**What is expected**
Copy each of the records exactly.

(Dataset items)
=====

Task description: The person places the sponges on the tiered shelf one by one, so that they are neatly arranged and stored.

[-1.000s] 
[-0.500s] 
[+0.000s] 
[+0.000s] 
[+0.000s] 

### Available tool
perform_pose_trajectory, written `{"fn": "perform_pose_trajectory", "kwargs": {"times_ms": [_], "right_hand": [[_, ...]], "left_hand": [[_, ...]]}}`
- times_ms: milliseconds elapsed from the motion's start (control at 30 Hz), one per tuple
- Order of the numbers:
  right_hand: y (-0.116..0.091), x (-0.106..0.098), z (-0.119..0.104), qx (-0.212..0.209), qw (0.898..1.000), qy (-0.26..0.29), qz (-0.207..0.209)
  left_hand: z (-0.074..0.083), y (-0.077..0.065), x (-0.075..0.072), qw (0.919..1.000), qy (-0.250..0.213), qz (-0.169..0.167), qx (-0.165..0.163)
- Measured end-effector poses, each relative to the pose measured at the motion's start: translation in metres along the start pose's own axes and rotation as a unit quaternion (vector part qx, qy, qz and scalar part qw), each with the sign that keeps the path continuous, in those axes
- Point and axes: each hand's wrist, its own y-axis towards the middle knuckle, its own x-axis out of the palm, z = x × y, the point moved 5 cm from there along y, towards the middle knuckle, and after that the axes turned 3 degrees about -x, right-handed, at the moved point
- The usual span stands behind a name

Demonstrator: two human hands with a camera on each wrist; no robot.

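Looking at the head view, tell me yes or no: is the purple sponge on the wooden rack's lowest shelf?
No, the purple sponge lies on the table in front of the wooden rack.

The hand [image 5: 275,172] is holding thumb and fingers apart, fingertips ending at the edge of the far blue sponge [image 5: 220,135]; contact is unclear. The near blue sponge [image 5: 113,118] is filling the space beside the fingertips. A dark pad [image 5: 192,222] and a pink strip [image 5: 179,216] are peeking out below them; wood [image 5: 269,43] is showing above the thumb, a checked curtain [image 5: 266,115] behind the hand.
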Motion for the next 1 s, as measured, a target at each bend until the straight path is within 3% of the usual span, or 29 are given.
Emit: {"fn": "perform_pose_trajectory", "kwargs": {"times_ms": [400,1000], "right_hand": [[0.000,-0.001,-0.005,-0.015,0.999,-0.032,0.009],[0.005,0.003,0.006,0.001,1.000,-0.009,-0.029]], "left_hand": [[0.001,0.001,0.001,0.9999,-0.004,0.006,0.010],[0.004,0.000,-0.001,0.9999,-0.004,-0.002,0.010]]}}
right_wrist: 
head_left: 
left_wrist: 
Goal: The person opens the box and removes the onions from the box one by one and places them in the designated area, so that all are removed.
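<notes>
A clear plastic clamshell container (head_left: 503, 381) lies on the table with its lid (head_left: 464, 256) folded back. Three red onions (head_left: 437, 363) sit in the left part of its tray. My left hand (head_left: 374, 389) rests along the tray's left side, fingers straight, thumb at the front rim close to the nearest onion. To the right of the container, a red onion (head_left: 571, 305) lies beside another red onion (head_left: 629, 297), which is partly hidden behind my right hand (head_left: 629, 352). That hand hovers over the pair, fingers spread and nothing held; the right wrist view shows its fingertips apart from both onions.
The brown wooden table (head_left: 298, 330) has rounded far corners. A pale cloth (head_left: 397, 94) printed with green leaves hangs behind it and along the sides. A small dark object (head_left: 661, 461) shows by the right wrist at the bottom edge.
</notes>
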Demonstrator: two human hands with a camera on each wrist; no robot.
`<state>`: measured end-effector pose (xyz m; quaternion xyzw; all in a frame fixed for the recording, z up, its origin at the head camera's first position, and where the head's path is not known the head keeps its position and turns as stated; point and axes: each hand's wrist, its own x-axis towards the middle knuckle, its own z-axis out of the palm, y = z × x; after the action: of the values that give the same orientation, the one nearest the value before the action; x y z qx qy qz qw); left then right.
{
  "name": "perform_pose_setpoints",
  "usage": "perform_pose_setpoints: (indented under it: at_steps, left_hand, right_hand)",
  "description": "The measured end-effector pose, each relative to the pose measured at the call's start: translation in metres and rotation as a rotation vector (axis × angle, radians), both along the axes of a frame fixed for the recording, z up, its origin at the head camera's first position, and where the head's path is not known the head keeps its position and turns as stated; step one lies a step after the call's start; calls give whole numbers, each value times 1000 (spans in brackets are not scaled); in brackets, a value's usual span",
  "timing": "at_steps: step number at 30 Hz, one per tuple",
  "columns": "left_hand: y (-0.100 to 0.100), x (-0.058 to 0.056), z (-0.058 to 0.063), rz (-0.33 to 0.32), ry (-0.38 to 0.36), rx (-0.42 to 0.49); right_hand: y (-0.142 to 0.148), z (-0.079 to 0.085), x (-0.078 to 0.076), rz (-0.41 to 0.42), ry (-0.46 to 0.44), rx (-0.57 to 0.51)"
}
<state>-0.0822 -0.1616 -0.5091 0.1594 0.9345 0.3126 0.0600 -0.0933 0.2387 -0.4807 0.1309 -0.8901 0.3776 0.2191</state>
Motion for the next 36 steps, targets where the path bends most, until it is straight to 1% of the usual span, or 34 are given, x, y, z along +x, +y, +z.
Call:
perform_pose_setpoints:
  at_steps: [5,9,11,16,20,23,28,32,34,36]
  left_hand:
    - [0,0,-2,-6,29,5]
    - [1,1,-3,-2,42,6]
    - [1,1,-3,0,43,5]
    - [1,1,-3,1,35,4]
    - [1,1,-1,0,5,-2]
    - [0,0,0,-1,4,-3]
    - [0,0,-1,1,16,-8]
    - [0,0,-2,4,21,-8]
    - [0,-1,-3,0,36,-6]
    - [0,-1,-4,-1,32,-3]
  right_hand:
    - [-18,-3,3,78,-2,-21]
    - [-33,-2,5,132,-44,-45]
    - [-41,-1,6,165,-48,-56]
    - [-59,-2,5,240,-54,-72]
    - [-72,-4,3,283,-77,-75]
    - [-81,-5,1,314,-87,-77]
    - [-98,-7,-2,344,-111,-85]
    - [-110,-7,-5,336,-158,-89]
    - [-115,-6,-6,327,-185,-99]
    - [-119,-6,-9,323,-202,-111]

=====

**Result for this exercise**
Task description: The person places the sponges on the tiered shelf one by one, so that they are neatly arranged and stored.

[-1.000s] 
[-0.500s] 
[+0.000s] 
[+0.000s] 
[+0.000s] 

### Available tool
perform_pose_trajectory, written `{"fn": "perform_pose_trajectory", "kwargs": {"times_ms": [_], "right_hand": [[_, ...]], "left_hand": [[_, ...]]}}`
- times_ms: milliseconds elapsed from the motion's start (control at 30 Hz), one per tuple
- Order of the numbers:
  right_hand: y (-0.116..0.091), x (-0.106..0.098), z (-0.119..0.104), qx (-0.212..0.209), qw (0.898..1.000), qy (-0.26..0.29), qz (-0.207..0.209)
  left_hand: z (-0.074..0.083), y (-0.077..0.065), x (-0.075..0.072), qw (0.919..1.000), qy (-0.250..0.213), qz (-0.169..0.167), qx (-0.165..0.163)
- Measured end-effector poses, each relative to the pose measured at the motion's start: translation in metres along the start pose's own axes and rotation as a unit quaternion (vector part qx, qy, qz and scalar part qw), each with the sign that keeps the path continuous, in those axes
- Point and axes: each hand's wrist, its own y-axis towards the middle knuckle, its own x-axis out of the palm, z = x × y, the point moved 5 cm from there along y, towards the middle knuckle, and after that the axes turned 3 degrees about -x, right-handed, at the moved point
- The usual span stands behind a name

Demonstrator: two human hands with a camera on each wrist; no robot.

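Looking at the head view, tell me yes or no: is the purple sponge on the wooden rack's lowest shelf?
No, the purple sponge lies on the table in front of the wooden rack.

The hand [image 5: 275,172] is holding thumb and fingers apart, fingertips ending at the edge of the far blue sponge [image 5: 220,135]; contact is unclear. The near blue sponge [image 5: 113,118] is filling the space beside the fingertips. A dark pad [image 5: 192,222] and a pink strip [image 5: 179,216] are peeking out below them; wood [image 5: 269,43] is showing above the thumb, a checked curtain [image 5: 266,115] behind the hand.
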Motion for the next 1 s, as measured, a target at each bend until the straight path is within 3% of the usual span, or 29 are given.
Emit: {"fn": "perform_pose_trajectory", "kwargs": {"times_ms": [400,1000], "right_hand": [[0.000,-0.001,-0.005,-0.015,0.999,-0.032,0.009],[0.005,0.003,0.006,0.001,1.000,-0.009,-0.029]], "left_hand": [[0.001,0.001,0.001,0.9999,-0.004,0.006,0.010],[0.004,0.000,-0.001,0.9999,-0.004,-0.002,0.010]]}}
right_wrist: 
head_left: 
left_wrist: 
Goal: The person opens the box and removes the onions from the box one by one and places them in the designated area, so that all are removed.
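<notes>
A clear plastic clamshell container (head_left: 503, 381) lies on the table with its lid (head_left: 464, 256) folded back. Three red onions (head_left: 437, 363) sit in the left part of its tray. My left hand (head_left: 374, 389) rests along the tray's left side, fingers straight, thumb at the front rim close to the nearest onion. To the right of the container, a red onion (head_left: 571, 305) lies beside another red onion (head_left: 629, 297), which is partly hidden behind my right hand (head_left: 629, 352). That hand hovers over the pair, fingers spread and nothing held; the right wrist view shows its fingertips apart from both onions.
The brown wooden table (head_left: 298, 330) has rounded far corners. A pale cloth (head_left: 397, 94) printed with green leaves hangs behind it and along the sides. A small dark object (head_left: 661, 461) shows by the right wrist at the bottom edge.
</notes>
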Demonstrator: two human hands with a camera on each wrist; no robot.
`<state>`: measured end-effector pose (xyz m; quaternion xyzw; all in a frame fixed for the recording, z up, its origin at the head camera's first position, and where the head's path is not known the head keeps its position and turns as stated; point and axes: each hand's wrist, its own x-axis towards the middle knuckle, its own z-axis out of the palm, y = z × x; after the action: of the values that give the same orientation, the one nearest the value before the action; x y z qx qy qz qw); left then right.
{
  "name": "perform_pose_setpoints",
  "usage": "perform_pose_setpoints: (indented under it: at_steps, left_hand, right_hand)",
  "description": "The measured end-effector pose, each relative to the pose measured at the call's start: translation in metres and rotation as a rotation vector (axis × angle, radians), both along the axes of a frame fixed for the recording, z up, its origin at the head camera's first position, and where the head's path is not known the head keeps its position and turns as stated; step one lies a step after the call's start; calls give whole numbers, each value times 1000 (spans in brackets are not scaled); in brackets, a value's usual span",
  "timing": "at_steps: step number at 30 Hz, one per tuple",
  "columns": "left_hand: y (-0.100 to 0.100), x (-0.058 to 0.056), z (-0.058 to 0.063), rz (-0.33 to 0.32), ry (-0.38 to 0.36), rx (-0.42 to 0.49); right_hand: y (-0.142 to 0.148), z (-0.079 to 0.085), x (-0.078 to 0.076), rz (-0.41 to 0.42), ry (-0.46 to 0.44), rx (-0.57 to 0.51)"
}
<state>-0.0822 -0.1616 -0.5091 0.1594 0.9345 0.3126 0.0600 -0.0933 0.2387 -0.4807 0.1309 -0.8901 0.3776 0.2191</state>
Motion for the next 36 steps, targets where the path bends most, until it is straight to 1% of the usual span, or 34 are given, x, y, z along +x, +y, +z.
Call:
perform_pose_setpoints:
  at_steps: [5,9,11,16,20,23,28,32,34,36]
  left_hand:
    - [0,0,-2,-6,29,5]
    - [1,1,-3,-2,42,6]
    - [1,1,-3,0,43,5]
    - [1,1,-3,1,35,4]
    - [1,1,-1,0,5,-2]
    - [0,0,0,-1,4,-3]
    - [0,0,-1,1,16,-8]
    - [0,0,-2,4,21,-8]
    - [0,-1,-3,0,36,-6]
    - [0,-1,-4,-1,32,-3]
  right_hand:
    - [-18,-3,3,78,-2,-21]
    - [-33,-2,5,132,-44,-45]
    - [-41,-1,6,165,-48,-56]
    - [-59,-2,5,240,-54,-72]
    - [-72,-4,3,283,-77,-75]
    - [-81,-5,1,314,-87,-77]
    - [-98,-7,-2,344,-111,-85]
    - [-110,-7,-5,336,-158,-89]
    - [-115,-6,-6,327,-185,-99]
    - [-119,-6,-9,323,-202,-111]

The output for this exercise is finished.